Ketertutupan pimpinan dan anggota dewan ini menimbulkan kecurigaan elemen masyarakat Kota Pematangsiantar. Seperti Direktur GoMo (Government Monitoring) M Alinapiah Simbolon SH, merasa curiga terhadap kinerja dan prilaku yang ditunjukkan oleh DPRD Pematangsiantar. "Jangan jangan usulan pemeberhentian Walikota dan Wakil Walikota tidak jadi dikirim ke MA, untuk dieksaminasi", ucap Simbolon curiga.
Seharusnya, sesuai dengan UU nomor 32 tahun 2004 tentang pemerintahan daerah, jelas diatur tata cara pemberhentian kepala daerah (Walikota) melalui usulan DPRD. Disana disebutkan, lebih dahulu usulan itu harus dieksaminasi oleh MA. Di undang undang itu juga diatur masa eksaminasi di MA. Yakni, selama 30 hari. Artinya, setelah 30 hari MA berkewajiban menerbitkan hasil eksaminasi tentang usulan dari DPRD tersebut. Tetapi di Pematangsiantar, sejak dewan memberhentikan Walikota dan Wakil Walikota pada 5 Sepetember 2008 yang lalu, dalam kurun waktu hingga sekarang ini, seharusnya hasil eksaminasi itu telah diterima oleh DPRD Pematangsiantar.

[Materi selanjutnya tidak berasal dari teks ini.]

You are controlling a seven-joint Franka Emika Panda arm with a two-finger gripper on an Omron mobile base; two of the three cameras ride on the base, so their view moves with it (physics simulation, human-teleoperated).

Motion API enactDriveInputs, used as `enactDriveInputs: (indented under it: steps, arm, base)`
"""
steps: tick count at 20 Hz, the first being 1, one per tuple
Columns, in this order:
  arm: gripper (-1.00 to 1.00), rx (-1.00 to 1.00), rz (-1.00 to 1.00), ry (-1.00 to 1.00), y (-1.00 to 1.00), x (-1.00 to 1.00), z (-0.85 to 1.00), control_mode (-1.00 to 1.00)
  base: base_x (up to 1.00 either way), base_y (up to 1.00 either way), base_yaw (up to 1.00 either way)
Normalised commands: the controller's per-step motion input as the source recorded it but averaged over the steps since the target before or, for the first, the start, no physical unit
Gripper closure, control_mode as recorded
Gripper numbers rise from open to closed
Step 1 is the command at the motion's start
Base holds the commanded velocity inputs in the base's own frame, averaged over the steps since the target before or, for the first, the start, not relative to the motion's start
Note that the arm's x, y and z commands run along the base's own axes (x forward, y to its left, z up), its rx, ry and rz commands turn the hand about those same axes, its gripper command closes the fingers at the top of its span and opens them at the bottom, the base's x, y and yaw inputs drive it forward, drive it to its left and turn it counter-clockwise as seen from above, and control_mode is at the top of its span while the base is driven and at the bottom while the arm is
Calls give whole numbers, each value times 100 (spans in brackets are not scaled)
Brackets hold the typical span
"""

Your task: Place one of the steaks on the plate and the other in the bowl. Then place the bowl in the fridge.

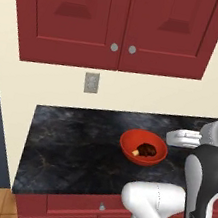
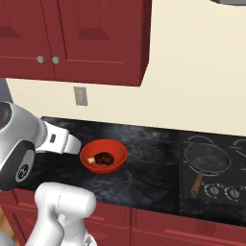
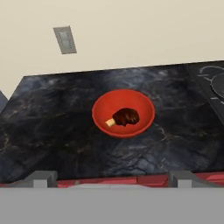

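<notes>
I see the glossy orange-red bowl (image 3: pixel 123 113) with dark bone-in steak (image 3: pixel 125 117) dead ahead, well beyond my spread, empty end effector (image 3: pixel 111 180).

No text, label, brand or number can be read in these pictures. The arm (image 1: pixel 201 198) carries a small dark marking on its side, and the stove (image 2: pixel 214 166) has knob markings, but both are too small to read.
</notes>
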Motion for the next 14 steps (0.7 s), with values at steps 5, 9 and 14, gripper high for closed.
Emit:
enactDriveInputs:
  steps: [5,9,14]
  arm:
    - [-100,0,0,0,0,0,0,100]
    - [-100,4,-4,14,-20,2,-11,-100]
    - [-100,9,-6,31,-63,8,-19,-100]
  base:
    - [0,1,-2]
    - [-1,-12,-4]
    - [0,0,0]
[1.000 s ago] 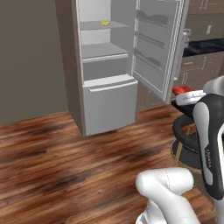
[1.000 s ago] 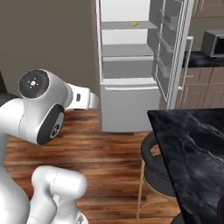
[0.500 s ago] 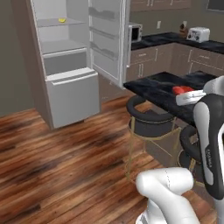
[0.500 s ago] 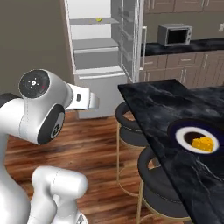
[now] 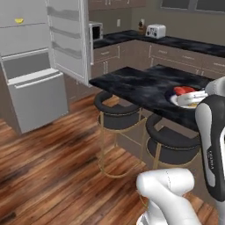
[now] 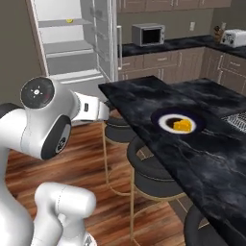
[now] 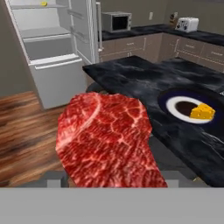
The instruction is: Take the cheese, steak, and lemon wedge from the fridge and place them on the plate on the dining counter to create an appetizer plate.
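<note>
Three cameras, one kitchen.
Base views behind arm, left and right, facing dining counter (image 5: 145, 85) and fridge (image 6: 67, 43); hand view close, same two.

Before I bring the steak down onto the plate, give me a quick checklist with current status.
1. Steak in gripper: ok, held in front of the hand camera.
2. Plate on dining counter: ok.
3. Cheese on plate: ok.
4. Free room on plate: ok, white centre bare beside cheese.
5. Steak over plate: not ok, plate lies off to the side.
6. Lemon wedge: on shelf of open fridge, not yet fetched.
</note>
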Available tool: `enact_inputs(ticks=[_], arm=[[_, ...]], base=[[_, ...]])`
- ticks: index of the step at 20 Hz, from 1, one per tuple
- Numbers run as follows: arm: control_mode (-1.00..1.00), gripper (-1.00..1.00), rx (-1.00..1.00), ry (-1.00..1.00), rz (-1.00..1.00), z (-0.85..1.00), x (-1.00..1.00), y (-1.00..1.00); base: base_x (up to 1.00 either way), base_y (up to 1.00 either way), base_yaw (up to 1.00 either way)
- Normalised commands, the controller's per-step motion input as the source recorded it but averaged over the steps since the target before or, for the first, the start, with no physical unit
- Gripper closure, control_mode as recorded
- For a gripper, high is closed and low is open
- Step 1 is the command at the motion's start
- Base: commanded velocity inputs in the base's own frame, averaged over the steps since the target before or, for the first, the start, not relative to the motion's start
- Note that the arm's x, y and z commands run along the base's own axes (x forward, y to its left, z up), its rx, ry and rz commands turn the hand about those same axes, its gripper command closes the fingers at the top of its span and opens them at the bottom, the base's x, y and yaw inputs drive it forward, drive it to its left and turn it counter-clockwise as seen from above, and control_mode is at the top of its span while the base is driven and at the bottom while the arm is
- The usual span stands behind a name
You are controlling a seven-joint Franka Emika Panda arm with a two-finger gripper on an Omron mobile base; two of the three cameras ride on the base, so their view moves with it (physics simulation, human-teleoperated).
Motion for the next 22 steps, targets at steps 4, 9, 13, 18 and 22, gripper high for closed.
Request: enact_inputs(ticks=[4, 9, 13, 18, 22], arm=[[1.00, 1.00, 0.00, 0.00, 0.00, 0.00, 0.00, 0.00], [1.00, 1.00, 0.00, 0.00, 0.00, 0.00, 0.00, 0.00], [1.00, 1.00, 0.00, 0.00, 0.00, 0.00, 0.00, 0.00], [1.00, 1.00, 0.00, 0.00, 0.00, 0.00, 0.00, 0.00], [1.00, 1.00, 0.00, 0.00, 0.00, 0.00, 0.00, 0.00]], base=[[0.00, 0.10, -0.42], [0.17, 0.22, -0.44], [0.14, 0.15, -0.44], [0.15, 0.36, -0.45], [0.34, 0.59, -0.44]])
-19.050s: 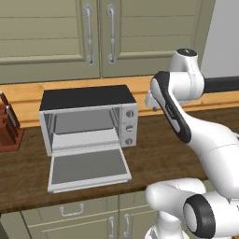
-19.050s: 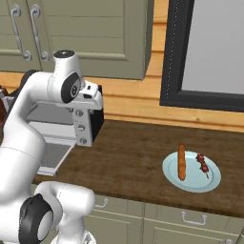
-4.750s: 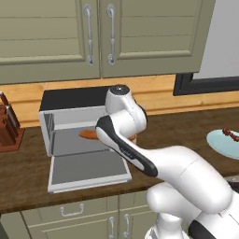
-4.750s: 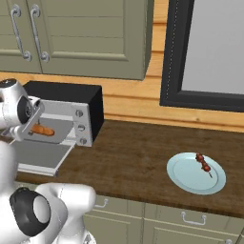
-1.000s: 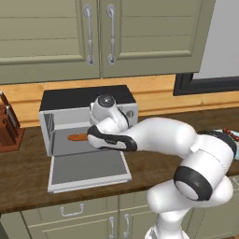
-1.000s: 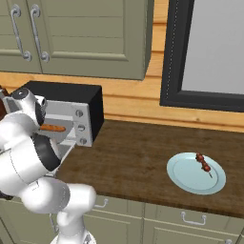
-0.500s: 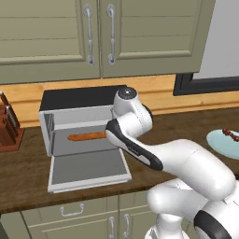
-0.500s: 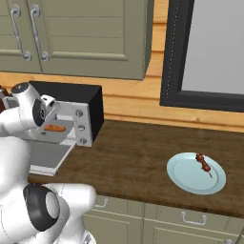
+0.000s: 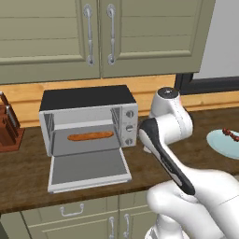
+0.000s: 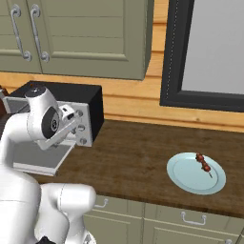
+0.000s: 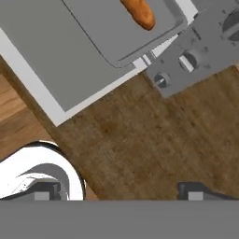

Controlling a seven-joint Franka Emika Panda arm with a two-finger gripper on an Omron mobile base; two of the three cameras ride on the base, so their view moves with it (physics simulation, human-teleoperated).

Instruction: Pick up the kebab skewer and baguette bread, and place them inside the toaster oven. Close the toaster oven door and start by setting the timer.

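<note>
With the baguette [image 9: 90, 136] lying inside the toaster oven [image 9: 88, 122], door [image 9: 88, 170] down for loading, fingers spread empty; skewer [image 10: 204, 164] waits on plate [image 10: 183, 178].

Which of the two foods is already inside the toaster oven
The baguette bread, the long orange-brown loaf in the toaster oven. The dark chunky kebab skewer is on the plate.

We see our white arm folded at the elbow, wrist bent downward, the gripper [image 11: 119, 189] empty with its fingers [image 11: 198, 190] spread wide.
</note>
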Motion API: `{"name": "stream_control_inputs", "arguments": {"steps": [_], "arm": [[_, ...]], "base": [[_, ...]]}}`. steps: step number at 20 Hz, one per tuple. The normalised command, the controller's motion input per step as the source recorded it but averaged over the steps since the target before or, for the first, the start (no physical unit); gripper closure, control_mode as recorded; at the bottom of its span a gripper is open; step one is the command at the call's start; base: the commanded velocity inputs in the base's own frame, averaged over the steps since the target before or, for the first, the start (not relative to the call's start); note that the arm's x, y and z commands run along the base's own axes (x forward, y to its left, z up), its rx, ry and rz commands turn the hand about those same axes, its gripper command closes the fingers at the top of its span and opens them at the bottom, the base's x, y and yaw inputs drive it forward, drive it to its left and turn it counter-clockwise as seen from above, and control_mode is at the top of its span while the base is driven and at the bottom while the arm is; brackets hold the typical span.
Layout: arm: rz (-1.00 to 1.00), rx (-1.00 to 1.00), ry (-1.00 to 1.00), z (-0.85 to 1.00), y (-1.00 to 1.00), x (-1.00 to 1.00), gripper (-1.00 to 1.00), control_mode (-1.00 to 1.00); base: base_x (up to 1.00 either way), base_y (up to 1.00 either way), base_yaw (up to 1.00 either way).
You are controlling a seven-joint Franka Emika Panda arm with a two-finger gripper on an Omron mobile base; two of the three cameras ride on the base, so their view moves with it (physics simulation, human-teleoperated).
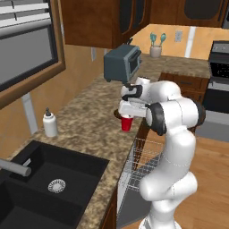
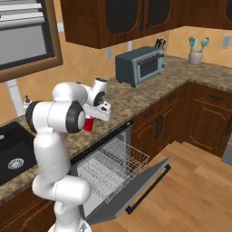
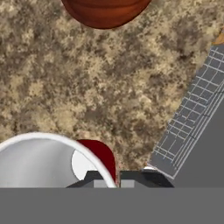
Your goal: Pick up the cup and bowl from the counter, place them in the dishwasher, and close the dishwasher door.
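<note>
1. A long speckled granite tabletop runs past a dark sink; the white arm reaches over its front edge.
2. Below that edge the dishwasher stands open — its door dropped flat, its white wire rack pulled out. It lies just beside and below the gripper, toward the room, with clear floor around it.
3. The dark reddish-brown bowl rests on the tabletop just beyond the gripper, away from the edge.
4. The red cup stands upright — long axis vertical — at the tabletop's edge above the rack.
5. The gripper is clamped together on the cup's white rim, one finger inside, one outside.
</note>
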Motion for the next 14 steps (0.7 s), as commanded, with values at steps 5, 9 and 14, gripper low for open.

Sementara itu juru bicara Depdagri Saut Situmorang, melalui ponselnya mengatakan, lembaganya juga belum ada menerima hasil eksaminasi dari MA, terkait usulan DPRD memberhentikan Walikota Pematangsiantar Ir RE Siahaan dan Wakil Walikota Drs Imal Raya Harahap. Dengan begitu, Situmorang juga meminta MA agar tidak memperlama mengeluarkan hasil eksaminasinya.
Katanya, hasil eksaminasi MA selanjutnya diserahkan kepada DPRD. Kemudian dewan, melalui Gubernur Sumatera Utara menyampaikan usulan kepada Mendagri di Jakarta. Hal itu sesuai dengan UU nomor 32 tahun 2004.